### Exercise description
Every line that holds the word "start" needs to be copied from the data below.

### Data for the task
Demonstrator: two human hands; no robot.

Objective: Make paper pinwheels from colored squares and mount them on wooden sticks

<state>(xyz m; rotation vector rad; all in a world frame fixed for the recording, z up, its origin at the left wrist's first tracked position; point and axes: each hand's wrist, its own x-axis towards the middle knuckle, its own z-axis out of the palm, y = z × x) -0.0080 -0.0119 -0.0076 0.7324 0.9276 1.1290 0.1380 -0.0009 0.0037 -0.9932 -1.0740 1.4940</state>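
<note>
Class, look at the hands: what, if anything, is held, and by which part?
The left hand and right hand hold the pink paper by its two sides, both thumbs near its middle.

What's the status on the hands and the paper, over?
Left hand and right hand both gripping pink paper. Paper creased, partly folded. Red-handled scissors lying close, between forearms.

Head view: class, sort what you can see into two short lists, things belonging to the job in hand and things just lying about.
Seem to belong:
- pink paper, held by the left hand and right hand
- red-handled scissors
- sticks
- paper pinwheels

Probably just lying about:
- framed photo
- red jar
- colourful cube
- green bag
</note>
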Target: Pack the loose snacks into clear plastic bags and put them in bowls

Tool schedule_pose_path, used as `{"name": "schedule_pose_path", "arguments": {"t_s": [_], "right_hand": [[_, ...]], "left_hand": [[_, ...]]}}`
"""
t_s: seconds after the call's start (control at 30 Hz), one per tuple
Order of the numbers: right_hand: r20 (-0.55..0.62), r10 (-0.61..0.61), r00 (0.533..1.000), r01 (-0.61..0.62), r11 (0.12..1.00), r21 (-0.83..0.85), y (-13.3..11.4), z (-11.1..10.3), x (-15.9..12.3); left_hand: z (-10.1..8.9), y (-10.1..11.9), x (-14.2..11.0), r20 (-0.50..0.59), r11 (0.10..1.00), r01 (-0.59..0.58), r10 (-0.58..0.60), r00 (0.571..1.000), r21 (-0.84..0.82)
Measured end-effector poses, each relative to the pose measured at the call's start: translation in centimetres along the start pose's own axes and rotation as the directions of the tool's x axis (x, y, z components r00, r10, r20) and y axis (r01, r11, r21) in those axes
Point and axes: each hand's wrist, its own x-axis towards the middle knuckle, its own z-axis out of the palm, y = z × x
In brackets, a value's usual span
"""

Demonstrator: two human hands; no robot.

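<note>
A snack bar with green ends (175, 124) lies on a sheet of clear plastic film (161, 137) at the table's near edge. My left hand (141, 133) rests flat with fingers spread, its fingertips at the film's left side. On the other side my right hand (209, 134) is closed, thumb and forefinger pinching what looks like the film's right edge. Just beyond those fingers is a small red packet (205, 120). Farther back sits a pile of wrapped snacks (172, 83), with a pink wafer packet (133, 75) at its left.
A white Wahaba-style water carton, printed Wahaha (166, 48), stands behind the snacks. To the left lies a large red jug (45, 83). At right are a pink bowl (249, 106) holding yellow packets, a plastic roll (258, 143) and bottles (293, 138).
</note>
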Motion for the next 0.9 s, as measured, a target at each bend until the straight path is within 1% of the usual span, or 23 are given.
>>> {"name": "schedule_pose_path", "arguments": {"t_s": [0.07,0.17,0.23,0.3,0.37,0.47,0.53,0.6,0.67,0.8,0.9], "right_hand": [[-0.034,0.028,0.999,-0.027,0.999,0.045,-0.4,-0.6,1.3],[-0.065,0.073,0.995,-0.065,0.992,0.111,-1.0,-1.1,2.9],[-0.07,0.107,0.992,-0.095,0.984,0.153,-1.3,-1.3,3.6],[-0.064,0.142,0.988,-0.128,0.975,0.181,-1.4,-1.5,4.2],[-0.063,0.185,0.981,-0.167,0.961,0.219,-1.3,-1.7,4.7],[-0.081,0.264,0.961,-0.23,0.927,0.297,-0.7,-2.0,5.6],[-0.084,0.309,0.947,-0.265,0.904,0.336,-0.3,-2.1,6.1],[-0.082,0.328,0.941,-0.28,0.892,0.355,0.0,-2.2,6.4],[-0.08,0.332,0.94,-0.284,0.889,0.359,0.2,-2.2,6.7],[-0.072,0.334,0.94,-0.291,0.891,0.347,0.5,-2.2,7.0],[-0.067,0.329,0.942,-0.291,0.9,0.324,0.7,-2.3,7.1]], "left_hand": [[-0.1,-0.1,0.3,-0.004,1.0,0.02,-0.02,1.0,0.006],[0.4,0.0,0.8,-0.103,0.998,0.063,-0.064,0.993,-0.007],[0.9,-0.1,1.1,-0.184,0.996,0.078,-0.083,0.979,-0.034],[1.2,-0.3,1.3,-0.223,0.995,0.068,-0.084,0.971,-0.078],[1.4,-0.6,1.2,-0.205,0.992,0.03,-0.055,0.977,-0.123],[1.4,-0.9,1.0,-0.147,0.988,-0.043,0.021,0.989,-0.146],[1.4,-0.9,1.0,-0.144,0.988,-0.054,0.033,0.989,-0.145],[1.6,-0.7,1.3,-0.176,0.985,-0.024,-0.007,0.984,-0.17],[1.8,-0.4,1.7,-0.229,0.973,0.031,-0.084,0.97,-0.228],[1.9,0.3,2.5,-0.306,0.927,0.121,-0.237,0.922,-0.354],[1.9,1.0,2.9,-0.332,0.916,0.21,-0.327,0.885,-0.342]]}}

### Output for this exercise
t_s: seconds after the call's start (control at 30 Hz), one per tuple
Measured end-effector poses, each relative to the pose measured at the call's start: translation in centimetres along the start pose's own axes and rotation as the directions of the tool's x axis (x, y, z components r00, r10, r20) and y axis (r01, r11, r21) in those axes

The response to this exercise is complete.